#### Exercise directions:
Please quote exactly the lines below from the line containing "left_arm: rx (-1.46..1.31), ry" to the line containing "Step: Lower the", both lines included, and nothing else.

#### Supplied information:
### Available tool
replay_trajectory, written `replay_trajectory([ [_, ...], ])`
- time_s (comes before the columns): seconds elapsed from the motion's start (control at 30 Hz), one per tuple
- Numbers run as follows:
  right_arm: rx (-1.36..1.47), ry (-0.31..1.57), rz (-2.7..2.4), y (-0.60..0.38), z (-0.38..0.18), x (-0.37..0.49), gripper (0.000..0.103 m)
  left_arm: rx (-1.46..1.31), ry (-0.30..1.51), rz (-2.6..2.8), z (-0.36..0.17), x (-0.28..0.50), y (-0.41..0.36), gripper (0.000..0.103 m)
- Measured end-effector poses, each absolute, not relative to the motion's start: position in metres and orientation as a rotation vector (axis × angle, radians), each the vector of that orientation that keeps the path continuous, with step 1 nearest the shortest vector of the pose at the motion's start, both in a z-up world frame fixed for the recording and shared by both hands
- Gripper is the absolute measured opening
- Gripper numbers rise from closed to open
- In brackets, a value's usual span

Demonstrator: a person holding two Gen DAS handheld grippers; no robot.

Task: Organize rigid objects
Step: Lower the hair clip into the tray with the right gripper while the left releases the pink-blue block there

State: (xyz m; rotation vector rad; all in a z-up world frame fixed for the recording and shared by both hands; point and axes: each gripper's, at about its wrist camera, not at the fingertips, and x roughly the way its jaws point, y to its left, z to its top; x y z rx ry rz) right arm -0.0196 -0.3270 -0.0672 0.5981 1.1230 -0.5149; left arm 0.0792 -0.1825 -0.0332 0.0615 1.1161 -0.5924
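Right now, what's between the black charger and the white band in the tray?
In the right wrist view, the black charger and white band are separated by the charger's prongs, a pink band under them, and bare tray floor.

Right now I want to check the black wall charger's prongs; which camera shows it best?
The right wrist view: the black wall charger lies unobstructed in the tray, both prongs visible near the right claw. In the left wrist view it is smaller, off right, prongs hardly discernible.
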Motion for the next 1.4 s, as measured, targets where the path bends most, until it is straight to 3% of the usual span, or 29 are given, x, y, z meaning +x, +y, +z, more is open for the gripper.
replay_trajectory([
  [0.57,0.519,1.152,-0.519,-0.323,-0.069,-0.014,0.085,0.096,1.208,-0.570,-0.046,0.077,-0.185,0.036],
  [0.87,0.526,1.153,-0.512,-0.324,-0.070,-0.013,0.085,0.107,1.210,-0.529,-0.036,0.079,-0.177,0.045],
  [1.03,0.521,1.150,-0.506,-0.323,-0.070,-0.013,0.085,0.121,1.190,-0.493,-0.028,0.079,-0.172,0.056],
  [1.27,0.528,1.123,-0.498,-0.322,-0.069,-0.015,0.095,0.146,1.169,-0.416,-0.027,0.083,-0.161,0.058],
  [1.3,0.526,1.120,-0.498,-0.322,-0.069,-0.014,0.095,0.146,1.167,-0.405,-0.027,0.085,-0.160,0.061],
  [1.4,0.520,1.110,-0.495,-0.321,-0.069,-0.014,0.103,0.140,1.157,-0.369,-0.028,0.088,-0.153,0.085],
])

#### Expected output:
  left_arm: rx (-1.46..1.31), ry (-0.30..1.51), rz (-2.6..2.8), z (-0.36..0.17), x (-0.28..0.50), y (-0.41..0.36), gripper (0.000..0.103 m)
- Measured end-effector poses, each absolute, not relative to the motion's start: position in metres and orientation as a rotation vector (axis × angle, radians), each the vector of that orientation that keeps the path continuous, with step 1 nearest the shortest vector of the pose at the motion's start, both in a z-up world frame fixed for the recording and shared by both hands
- Gripper is the absolute measured opening
- Gripper numbers rise from closed to open
- In brackets, a value's usual span

Demonstrator: a person holding two Gen DAS handheld grippers; no robot.

Task: Organize rigid objects
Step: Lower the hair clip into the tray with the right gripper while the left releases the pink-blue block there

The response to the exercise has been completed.